Oxygen should be regarded as a drug that is prescribed for patients with hypoxaemia (low blood oxygen concentration).

Oxygen is the most commonly used drug in emergency situations. It can be a life-saving drug to prevent severe hypoxaemia that refers to a low arterial oxygen concentration. However, used inappropriately oxygen can have serious or fatal consequences.

The headline point is that oxygen should be used to treat hypoxaemia and maintain a patients’ saturations in the target range. This should be 94-98% or 88-92% in patients at risk of type 2 respiratory failure.

When prescribing and administering oxygen there are several things to consider:

  • Does the patient need oxygen?
  • What are the target saturations?
  • How should oxygen be delivered?
  • What is the cause of hypoxaemia?
  • What is the ongoing monitoring?

In this note we discuss the principles of oxygen prescribing. For more detailed information, see the British Thoracic Society guideline on oxygen use in healthcare and emergency settings.

Hypoxia & hypoxaemia

Hypoxia and hypoxaemia are two different terms but often used synonymously in clinical practice.

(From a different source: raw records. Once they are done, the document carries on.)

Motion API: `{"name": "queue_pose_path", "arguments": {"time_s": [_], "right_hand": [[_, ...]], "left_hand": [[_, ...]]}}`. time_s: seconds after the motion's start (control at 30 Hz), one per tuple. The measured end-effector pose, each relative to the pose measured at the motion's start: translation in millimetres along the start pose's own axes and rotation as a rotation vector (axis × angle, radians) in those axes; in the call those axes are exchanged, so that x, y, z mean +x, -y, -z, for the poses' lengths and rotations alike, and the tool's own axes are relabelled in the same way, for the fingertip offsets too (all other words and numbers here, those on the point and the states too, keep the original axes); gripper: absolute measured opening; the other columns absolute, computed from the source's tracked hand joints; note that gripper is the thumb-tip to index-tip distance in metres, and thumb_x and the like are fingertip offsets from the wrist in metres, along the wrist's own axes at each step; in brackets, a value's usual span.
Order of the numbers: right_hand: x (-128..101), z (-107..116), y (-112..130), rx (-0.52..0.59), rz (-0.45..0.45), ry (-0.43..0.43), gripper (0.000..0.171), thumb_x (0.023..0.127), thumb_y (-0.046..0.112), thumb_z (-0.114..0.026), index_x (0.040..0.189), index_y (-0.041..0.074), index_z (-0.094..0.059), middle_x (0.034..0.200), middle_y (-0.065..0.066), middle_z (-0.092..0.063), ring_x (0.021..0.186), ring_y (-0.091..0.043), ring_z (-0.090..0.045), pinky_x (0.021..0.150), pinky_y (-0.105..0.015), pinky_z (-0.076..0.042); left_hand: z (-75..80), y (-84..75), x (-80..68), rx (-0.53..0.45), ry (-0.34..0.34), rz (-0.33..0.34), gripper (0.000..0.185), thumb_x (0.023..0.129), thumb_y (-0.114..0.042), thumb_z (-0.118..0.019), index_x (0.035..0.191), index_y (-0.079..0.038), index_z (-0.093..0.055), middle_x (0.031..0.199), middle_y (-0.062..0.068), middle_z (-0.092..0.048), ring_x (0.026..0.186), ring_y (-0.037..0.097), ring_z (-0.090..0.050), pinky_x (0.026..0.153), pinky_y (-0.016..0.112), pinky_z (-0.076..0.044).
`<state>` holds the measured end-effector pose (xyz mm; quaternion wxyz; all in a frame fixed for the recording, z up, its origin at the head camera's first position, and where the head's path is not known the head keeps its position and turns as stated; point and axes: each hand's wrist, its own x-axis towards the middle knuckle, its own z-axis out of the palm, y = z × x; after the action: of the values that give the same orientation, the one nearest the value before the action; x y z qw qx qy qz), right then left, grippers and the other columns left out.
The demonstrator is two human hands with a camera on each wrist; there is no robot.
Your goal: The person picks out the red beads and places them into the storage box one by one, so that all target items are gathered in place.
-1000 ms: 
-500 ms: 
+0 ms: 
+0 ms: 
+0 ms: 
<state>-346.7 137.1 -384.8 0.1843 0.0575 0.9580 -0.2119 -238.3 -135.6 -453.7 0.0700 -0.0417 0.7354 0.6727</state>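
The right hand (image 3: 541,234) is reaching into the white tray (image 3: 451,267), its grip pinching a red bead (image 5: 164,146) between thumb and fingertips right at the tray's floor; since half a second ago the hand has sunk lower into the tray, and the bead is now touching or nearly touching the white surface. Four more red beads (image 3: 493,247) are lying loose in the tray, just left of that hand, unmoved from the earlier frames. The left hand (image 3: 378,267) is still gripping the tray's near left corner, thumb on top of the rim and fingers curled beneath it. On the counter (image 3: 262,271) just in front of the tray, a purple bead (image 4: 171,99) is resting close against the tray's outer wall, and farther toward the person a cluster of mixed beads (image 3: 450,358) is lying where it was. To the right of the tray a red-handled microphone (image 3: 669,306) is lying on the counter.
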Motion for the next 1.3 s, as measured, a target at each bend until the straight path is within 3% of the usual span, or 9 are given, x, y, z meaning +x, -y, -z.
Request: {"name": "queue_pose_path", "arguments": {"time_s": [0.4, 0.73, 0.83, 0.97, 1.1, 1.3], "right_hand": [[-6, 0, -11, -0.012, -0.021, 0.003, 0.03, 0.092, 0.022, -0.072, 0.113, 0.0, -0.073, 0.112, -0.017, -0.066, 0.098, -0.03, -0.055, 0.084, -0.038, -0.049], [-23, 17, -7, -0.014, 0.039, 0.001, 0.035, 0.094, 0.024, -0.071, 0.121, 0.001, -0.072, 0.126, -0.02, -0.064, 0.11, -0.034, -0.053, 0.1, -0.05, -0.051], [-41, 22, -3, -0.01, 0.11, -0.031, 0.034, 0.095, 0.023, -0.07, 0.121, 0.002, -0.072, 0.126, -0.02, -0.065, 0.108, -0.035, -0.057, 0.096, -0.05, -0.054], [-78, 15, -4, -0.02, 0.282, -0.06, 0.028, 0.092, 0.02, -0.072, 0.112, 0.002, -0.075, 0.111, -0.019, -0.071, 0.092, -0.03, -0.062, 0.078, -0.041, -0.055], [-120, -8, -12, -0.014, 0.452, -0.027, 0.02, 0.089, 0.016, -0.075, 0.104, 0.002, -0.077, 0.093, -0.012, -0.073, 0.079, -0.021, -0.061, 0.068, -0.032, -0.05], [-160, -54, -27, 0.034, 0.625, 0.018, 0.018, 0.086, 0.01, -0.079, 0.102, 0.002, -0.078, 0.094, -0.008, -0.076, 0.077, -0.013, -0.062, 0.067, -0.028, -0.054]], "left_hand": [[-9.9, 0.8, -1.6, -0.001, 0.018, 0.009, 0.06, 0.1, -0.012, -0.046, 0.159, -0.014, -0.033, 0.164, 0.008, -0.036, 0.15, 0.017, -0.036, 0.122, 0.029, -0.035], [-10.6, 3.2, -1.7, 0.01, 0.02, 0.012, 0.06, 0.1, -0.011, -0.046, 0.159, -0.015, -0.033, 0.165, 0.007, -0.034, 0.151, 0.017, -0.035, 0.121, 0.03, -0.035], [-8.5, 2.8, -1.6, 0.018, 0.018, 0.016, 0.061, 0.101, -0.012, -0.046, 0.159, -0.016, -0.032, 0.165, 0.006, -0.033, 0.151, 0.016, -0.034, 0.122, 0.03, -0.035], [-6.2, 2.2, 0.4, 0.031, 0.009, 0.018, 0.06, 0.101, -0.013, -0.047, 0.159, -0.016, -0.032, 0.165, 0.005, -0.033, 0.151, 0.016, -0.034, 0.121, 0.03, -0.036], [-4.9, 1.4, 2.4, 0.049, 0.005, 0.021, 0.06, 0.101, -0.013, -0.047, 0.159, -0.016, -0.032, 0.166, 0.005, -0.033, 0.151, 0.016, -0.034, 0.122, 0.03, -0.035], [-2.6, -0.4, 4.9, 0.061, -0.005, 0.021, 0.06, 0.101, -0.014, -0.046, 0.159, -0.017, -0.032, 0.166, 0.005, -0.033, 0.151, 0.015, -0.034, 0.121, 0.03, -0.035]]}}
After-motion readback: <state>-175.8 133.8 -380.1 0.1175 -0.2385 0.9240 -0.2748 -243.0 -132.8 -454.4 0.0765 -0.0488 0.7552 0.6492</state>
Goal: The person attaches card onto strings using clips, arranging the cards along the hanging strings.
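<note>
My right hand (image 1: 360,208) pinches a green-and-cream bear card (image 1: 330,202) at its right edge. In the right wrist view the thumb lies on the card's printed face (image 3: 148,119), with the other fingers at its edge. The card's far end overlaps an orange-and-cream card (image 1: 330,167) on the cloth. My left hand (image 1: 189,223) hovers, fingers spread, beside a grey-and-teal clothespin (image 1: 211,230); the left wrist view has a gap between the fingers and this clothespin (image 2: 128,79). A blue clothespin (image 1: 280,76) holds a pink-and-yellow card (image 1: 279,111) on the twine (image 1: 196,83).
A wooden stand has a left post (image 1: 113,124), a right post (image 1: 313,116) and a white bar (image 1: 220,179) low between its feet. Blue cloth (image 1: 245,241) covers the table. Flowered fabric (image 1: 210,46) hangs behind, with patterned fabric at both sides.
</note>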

In clinical practice, the term ‘hypoxic’ is commonly used instead of ‘hypoxaemic’ to refer to a patient with low oxygen saturations as measured on pulse oximetry. Although the terms hypoxia and hypoxaemia are used interchangeably, they mean two different things:

  • Hypoxia: failure of tissue oxygenation
  • Hypoxaemia: low arterial oxygen concentration (i.e. low partial pressure of blood oxygen)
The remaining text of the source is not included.